By DougF on 5/17/2011 2:34:22 PM , Rating: 5
Read this as: "National Lab Produces Highly Efficient Waste Heat Generators" and think: "Wait..what? Why would a national lab produce waste heat generators, let alone highly efficient ones?"

Maybe: National Lab Produces Highly Efficient Generators that use Waste Heat...hmmm?

RE: Anybody Else...
By tng on 5/17/2011 4:30:57 PM , Rating: 2
Got me as well, the title is confusing, but it is accurate.

RE: Anybody Else...
By chagrinnin on 5/17/2011 4:43:37 PM , Rating: 3
I thought people were gonna start poopin' into some new Amish heaters in the wintertime. :P

RE: Anybody Else...
By wordsworm on 5/18/2011 1:19:42 AM , Rating: 2
I think you're taking it the wrong way. It would be like saying 'gas generator.' The generator uses gas to make electricity. In the same way, a waste-heat generator would make electricity using waste-heat. Perhaps adding a hyphen might make it a bit easier for some readers.

RE: Anybody Else...
By Fritzr on 5/18/2011 5:50:18 PM , Rating: 2
Not really since a gas generator IS a device that generates specific gases. It is only when it is read in context that you make he selection of generator of gas or gas powered generator. The second is more common so the word powered is simply assumed until context says otherwise

A Waste Heat Generator in the context of the article is a Waste Heat powered generator. Actually it is a waste heat powered electricity generator :P

The article clears up the ambiguity right at the beginning so even the laziest of readers should not be confused by it :)

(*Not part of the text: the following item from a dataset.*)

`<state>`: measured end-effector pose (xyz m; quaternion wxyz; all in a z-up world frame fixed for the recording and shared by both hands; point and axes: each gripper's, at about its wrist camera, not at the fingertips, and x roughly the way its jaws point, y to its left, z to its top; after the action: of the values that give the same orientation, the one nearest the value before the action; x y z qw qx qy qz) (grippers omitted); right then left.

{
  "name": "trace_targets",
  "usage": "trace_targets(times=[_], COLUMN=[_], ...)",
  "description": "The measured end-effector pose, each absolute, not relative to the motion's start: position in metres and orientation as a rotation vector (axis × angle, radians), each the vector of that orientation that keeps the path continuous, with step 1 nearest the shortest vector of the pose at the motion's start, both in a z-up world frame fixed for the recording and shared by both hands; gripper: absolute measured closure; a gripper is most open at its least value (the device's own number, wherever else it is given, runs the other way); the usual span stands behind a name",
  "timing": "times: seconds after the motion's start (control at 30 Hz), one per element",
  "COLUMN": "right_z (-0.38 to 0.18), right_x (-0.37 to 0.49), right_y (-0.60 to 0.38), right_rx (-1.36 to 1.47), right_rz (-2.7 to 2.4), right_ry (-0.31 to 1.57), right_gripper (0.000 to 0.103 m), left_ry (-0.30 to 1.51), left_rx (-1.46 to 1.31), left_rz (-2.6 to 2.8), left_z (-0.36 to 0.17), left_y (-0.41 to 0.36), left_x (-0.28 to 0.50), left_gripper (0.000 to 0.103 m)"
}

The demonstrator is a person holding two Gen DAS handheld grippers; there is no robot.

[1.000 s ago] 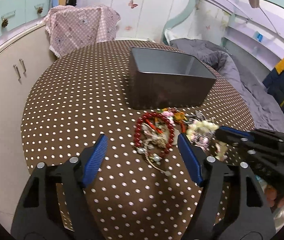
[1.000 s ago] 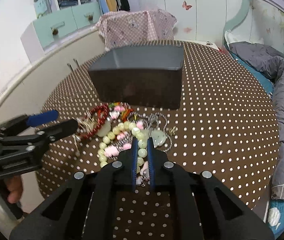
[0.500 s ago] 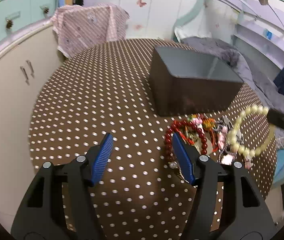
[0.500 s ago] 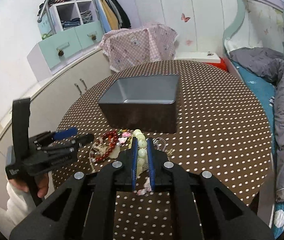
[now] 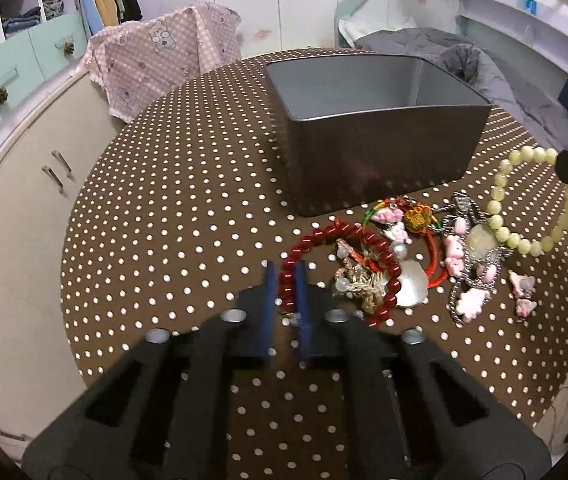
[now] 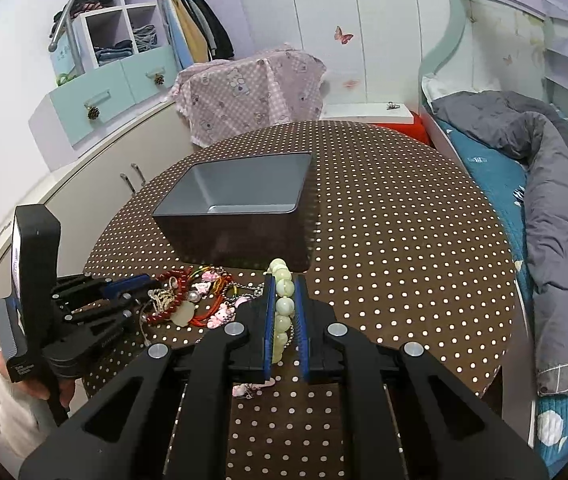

By Connoisseur on 5/17/2011 12:32:04 PM , Rating: 2
If the piezoelectric motors are meant to be situated directly on top of the CPU, wouldn't it DECREASE the heat exchange rate for the overall system? It's another layer between the heatsink and the CPU. Therefore, CPU's would get much hotter since the exchange rate is lower.

Maybe i'm thinking about this incorrectly...

RE: Confused...
By JasonMick (blog) on 5/17/2011 12:46:49 PM , Rating: 2
If the piezoelectric motors are meant to be situated directly on top of the CPU, wouldn't it DECREASE the heat exchange rate for the overall system? It's another layer between the heatsink and the CPU. Therefore, CPU's would get much hotter since the exchange rate is lower.

I would assume that the idea here is that the devices are small/thin enough that they don't create a significant barrier to standard heat flow.

Still you raise a valid point.

I suppose that if you crafted these into tiny pockets inside the chip casing, you might be able to do this without significant damage to the heat wicking capabilities of the cooling block.

Sounds expensive, which is why they're targeting performance systems first...

RE: Confused...
By nafhan on 5/17/2011 1:41:40 PM , Rating: 2
Is there a reason they have to be between the heatsink and the CPU? It seems like these could be attached to a heatsink, allowing the heatsink size (and number of generators) to be as large as necessary without being tied to the size of the CPU die.

RE: Confused...
By DanNeely on 5/17/2011 2:40:08 PM , Rating: 2
How well they work is dependent on the temperature gradient. The farther from the heat source you get the less efficient they'll be.

RE: Confused...
By DanNeely on 5/17/2011 1:25:14 PM , Rating: 3
If I'm following the writeup correctly (and it's correct) the cantilevers are switching from one position to the next depending on their temperature. This would require them to transfer their heat to the heatsink before swinging back to the CPU.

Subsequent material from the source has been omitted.